Start of Input data
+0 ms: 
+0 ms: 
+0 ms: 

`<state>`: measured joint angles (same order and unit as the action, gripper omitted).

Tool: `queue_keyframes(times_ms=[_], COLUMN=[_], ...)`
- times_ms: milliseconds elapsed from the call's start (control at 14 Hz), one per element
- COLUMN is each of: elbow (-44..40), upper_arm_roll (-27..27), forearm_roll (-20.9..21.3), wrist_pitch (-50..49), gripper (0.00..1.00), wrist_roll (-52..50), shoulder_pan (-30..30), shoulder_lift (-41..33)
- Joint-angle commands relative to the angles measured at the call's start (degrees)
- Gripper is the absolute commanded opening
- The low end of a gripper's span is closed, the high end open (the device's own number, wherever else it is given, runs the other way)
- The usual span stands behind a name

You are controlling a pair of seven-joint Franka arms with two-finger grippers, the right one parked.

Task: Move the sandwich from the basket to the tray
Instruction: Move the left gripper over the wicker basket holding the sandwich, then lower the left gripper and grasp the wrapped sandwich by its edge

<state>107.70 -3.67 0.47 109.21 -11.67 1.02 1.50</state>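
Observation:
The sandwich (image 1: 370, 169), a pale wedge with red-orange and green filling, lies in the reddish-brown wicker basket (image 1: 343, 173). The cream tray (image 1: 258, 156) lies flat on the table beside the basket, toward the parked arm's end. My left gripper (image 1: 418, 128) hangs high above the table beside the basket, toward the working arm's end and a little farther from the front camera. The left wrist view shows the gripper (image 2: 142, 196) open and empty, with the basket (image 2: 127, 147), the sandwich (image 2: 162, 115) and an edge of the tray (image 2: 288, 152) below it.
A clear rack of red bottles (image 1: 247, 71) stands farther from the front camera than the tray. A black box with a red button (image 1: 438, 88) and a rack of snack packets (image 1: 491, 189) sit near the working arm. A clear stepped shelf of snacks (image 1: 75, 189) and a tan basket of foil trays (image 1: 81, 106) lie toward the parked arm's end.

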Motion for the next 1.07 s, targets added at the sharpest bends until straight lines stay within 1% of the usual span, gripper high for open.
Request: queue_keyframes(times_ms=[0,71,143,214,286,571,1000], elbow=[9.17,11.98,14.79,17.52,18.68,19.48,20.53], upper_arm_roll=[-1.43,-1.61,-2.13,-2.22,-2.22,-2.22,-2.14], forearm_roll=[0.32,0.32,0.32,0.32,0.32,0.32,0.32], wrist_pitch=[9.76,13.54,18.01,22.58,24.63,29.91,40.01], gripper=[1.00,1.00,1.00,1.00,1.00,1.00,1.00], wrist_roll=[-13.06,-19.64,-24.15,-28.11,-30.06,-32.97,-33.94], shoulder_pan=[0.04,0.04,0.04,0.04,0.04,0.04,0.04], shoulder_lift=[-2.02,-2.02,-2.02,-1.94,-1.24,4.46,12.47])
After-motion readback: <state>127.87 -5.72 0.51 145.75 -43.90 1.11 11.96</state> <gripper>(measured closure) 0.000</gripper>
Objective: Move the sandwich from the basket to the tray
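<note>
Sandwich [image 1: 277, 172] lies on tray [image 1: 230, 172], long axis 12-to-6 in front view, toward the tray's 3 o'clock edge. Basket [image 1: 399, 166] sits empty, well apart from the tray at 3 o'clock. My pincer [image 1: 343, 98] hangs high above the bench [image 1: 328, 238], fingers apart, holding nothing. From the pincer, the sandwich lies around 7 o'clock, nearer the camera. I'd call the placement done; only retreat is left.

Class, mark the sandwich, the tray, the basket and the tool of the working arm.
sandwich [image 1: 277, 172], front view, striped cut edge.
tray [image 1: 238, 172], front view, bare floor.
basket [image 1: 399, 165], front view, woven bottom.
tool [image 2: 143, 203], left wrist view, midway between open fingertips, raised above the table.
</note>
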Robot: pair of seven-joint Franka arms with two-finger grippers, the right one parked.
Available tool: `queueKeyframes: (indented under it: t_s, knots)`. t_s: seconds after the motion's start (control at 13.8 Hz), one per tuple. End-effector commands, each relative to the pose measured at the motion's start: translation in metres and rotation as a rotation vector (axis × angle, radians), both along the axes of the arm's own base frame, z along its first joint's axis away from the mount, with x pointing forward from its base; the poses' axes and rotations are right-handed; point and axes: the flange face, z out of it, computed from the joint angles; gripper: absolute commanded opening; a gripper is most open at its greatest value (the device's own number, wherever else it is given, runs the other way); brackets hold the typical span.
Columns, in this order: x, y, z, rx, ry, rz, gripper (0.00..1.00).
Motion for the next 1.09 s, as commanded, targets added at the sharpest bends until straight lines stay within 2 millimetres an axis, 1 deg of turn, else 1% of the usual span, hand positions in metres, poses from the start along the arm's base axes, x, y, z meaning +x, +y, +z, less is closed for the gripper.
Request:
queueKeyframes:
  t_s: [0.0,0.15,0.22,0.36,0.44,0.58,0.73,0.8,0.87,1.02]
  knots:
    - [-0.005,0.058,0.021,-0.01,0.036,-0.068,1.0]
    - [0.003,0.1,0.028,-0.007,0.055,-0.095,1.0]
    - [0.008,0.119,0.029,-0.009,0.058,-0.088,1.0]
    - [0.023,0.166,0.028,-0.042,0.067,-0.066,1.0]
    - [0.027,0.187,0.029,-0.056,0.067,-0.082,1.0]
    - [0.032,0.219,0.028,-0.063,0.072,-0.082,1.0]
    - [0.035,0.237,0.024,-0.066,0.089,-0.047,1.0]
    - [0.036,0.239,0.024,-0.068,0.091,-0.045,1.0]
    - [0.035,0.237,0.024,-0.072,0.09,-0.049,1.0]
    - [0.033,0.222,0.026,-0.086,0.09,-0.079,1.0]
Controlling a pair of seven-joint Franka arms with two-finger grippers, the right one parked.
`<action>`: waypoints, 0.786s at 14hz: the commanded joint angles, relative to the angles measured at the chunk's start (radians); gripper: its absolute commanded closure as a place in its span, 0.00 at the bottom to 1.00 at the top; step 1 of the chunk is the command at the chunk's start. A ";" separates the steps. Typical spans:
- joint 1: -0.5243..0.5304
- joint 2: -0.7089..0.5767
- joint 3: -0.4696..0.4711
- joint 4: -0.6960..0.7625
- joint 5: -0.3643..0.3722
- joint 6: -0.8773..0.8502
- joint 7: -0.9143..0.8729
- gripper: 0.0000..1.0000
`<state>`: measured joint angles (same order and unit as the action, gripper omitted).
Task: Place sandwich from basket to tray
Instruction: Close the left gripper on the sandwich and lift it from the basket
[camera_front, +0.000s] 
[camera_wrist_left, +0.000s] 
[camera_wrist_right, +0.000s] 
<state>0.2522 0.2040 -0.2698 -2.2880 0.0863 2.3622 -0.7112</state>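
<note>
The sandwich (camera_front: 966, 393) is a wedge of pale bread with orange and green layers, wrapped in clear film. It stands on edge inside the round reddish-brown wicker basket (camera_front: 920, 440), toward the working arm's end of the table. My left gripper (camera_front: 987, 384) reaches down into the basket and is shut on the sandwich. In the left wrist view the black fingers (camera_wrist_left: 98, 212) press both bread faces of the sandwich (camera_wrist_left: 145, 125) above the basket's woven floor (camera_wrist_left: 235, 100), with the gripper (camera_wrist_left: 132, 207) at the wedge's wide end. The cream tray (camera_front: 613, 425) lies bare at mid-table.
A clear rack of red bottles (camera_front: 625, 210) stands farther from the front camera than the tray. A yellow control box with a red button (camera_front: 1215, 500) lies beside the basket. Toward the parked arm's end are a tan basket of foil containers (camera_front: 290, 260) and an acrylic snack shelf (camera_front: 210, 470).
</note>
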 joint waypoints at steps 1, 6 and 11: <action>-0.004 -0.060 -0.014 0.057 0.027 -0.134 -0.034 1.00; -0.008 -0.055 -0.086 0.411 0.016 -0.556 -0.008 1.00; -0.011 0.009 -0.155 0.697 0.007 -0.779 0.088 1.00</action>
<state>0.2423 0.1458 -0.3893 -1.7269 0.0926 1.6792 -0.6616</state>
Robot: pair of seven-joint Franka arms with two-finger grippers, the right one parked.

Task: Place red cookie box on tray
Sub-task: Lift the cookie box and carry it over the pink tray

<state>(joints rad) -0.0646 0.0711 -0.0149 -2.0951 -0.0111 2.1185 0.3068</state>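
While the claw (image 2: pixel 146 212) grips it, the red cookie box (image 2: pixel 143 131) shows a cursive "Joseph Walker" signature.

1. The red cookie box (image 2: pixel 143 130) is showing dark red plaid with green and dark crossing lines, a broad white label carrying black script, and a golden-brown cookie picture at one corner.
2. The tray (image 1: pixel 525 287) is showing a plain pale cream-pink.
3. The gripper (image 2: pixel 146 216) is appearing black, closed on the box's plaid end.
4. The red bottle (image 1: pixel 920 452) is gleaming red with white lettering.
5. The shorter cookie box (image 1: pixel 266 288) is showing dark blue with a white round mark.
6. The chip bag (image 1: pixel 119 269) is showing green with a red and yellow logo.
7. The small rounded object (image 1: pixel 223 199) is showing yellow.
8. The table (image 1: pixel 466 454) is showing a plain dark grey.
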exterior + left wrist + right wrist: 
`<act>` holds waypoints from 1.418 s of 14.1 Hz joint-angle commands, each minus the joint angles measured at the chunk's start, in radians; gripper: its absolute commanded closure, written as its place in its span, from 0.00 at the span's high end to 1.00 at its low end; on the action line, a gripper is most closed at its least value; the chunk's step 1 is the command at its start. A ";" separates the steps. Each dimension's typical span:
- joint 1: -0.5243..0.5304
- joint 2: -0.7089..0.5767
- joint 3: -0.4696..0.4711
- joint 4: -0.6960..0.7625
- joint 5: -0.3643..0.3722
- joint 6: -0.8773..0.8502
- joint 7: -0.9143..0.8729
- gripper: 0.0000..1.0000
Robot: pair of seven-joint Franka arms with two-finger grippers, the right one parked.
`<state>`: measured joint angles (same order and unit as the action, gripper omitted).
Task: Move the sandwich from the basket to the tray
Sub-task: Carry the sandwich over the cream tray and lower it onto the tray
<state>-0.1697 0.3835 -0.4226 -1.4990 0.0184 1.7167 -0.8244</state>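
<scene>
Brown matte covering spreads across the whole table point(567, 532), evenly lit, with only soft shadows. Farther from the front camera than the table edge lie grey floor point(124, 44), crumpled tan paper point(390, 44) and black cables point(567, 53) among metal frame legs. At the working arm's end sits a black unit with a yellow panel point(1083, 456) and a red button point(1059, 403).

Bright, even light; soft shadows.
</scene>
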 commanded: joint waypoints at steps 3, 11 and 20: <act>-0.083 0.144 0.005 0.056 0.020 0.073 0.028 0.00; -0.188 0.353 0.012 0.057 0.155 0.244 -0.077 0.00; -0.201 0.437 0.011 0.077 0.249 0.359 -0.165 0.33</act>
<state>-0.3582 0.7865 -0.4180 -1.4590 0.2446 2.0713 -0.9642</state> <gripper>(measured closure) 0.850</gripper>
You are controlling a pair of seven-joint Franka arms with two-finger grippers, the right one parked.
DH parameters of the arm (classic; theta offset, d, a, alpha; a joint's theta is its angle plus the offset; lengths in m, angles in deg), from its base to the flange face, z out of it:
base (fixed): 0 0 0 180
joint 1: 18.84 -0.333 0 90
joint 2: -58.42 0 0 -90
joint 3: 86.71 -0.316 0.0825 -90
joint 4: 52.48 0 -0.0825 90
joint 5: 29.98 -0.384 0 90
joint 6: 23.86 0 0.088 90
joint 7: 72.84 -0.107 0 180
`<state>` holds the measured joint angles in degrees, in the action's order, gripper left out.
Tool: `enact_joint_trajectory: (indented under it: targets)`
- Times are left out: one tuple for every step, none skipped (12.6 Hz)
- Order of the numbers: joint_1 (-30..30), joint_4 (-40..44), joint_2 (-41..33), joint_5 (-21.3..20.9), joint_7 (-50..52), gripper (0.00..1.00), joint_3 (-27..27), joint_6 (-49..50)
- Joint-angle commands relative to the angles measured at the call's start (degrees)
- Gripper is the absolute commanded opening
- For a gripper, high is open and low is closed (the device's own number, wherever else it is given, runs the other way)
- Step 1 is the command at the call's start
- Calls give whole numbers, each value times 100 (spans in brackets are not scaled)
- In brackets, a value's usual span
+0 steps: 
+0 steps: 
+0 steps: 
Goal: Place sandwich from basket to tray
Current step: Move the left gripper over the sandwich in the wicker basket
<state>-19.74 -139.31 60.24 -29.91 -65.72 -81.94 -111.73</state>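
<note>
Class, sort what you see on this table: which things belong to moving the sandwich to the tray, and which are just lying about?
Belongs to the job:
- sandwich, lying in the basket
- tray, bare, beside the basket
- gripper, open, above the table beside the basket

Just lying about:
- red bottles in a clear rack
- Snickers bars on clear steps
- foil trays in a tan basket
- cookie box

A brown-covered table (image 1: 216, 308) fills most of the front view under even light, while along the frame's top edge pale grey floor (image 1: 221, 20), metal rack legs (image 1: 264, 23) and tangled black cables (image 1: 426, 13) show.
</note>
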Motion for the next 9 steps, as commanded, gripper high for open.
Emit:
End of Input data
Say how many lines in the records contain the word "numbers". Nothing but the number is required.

2